- Information
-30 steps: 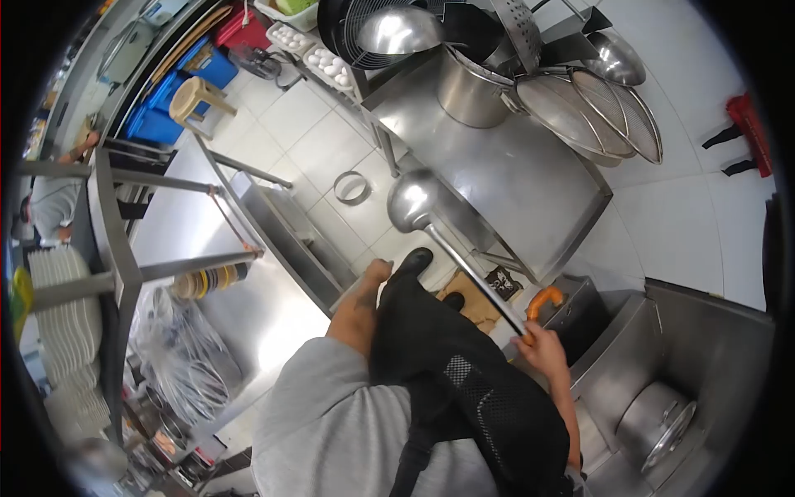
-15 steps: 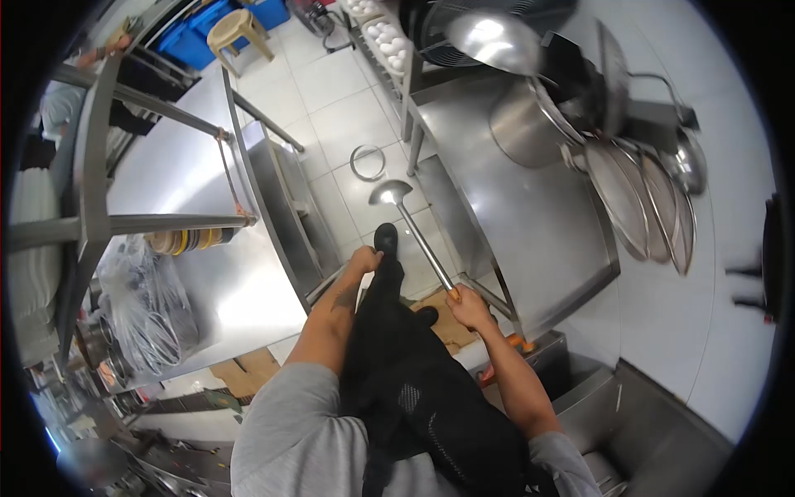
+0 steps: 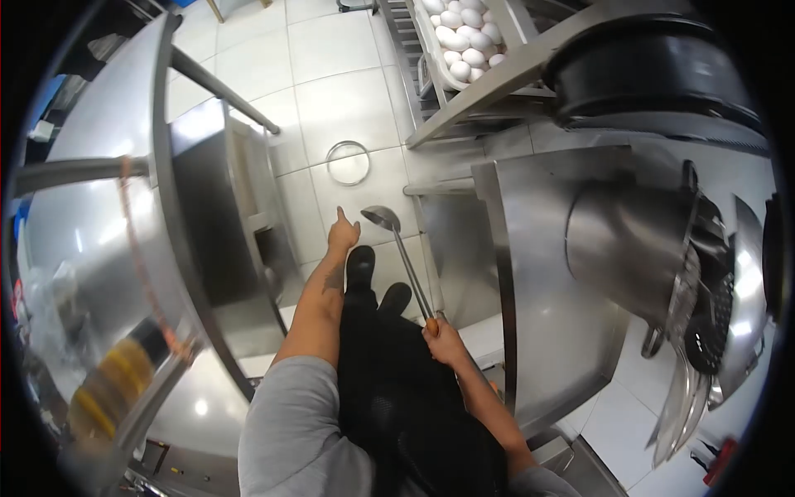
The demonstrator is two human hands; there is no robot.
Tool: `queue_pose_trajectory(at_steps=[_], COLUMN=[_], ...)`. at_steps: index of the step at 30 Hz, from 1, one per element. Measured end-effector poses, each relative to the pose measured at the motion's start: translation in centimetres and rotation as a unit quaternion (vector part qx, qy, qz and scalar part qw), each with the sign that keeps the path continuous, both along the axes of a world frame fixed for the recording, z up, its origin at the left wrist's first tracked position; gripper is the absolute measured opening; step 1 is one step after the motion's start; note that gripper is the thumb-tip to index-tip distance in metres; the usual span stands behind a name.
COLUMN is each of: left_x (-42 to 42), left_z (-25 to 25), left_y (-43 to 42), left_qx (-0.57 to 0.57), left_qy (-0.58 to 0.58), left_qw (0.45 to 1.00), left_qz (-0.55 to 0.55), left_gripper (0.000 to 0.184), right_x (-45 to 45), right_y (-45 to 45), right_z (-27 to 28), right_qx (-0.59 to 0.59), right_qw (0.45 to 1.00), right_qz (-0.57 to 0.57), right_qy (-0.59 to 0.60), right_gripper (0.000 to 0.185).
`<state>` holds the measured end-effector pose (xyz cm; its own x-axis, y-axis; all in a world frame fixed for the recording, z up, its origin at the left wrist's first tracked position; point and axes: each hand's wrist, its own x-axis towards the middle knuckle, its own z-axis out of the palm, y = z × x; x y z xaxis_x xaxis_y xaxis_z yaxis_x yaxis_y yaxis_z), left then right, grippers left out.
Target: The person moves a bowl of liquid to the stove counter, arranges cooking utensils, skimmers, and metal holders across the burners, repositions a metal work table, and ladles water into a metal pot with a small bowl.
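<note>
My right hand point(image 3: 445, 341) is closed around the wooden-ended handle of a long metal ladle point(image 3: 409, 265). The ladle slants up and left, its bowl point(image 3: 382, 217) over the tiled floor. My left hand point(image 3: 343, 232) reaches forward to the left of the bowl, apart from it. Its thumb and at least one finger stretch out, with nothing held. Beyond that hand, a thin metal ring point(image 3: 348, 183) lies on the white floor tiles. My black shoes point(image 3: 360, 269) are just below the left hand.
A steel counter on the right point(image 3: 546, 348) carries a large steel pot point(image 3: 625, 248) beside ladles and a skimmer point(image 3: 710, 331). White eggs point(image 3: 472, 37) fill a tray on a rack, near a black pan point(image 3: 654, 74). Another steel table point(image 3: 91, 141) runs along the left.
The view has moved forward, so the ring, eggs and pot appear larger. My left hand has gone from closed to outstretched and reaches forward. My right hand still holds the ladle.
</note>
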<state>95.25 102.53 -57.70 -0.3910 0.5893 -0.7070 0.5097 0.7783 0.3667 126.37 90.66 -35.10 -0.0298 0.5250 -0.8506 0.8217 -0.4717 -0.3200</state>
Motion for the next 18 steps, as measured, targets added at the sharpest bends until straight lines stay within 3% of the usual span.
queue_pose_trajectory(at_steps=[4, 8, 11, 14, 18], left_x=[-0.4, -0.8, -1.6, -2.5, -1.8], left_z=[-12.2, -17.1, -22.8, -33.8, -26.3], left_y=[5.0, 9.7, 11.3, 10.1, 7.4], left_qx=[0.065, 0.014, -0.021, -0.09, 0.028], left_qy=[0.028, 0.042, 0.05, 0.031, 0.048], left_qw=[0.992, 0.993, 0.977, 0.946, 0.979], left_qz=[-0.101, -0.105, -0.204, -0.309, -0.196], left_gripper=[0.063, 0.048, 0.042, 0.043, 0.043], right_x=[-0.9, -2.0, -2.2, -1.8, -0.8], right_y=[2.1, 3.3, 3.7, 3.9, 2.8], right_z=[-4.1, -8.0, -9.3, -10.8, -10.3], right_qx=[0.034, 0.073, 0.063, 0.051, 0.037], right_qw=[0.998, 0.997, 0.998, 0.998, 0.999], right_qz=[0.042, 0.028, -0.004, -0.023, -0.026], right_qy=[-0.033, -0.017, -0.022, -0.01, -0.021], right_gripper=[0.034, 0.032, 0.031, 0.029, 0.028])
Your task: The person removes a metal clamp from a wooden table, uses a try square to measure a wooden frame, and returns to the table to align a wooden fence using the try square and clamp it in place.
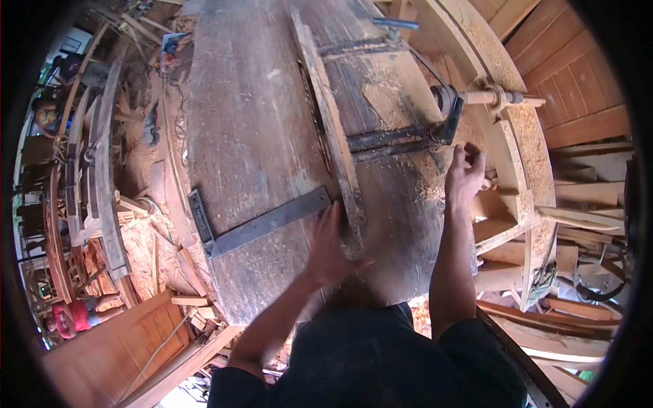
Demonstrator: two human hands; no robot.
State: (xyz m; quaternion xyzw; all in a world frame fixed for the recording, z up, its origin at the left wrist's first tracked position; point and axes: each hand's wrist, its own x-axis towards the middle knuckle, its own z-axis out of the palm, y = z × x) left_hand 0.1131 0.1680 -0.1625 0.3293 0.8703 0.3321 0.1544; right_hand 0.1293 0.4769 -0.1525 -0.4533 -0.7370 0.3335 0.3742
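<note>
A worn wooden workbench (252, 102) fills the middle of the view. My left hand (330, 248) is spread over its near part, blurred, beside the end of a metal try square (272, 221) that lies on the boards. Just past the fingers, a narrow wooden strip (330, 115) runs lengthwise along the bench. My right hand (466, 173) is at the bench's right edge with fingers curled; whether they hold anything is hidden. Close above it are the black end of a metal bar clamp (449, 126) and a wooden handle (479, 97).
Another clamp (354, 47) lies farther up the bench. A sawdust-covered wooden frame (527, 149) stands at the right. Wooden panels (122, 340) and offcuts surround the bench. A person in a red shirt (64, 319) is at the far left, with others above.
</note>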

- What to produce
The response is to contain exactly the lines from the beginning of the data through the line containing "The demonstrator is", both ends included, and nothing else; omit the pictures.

- Answer
-30 steps: 
-15 steps: 
+0 steps: 
The demonstrator is two human hands; there is no robot.

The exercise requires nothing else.